WHAT TO PRODUCE: Check each line of the entries below for the word "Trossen", and copy the lines that have it.
***** MATERIAL PROVIDED
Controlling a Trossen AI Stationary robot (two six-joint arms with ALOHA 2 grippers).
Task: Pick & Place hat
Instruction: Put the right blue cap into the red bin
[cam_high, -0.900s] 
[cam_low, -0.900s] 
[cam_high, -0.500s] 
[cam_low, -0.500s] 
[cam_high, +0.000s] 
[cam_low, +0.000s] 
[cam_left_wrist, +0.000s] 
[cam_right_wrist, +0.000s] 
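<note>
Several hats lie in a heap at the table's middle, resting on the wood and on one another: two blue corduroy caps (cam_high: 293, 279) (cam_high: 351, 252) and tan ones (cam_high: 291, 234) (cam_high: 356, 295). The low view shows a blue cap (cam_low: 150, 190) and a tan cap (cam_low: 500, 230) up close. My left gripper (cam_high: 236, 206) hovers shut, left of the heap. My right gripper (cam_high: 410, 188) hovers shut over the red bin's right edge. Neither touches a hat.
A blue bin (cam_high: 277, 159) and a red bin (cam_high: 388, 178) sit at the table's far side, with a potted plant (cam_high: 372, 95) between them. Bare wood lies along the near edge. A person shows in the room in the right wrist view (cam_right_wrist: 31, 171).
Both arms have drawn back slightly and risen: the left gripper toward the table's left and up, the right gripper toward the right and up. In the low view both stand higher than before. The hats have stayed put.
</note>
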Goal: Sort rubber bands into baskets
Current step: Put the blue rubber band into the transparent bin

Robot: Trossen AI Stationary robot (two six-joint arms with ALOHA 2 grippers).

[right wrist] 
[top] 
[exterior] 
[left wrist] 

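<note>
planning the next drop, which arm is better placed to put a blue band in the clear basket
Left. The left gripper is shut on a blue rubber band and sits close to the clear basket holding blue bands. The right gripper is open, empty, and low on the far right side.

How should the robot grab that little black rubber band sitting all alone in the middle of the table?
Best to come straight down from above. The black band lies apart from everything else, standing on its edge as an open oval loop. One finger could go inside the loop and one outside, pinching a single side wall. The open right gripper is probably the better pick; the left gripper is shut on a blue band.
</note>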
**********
RESULT OF THE TASK:
Controlling a Trossen AI Stationary robot (two six-joint arms with ALOHA 2 grippers).
Robot: Trossen AI Stationary robot (two six-joint arms with ALOHA 2 grippers).

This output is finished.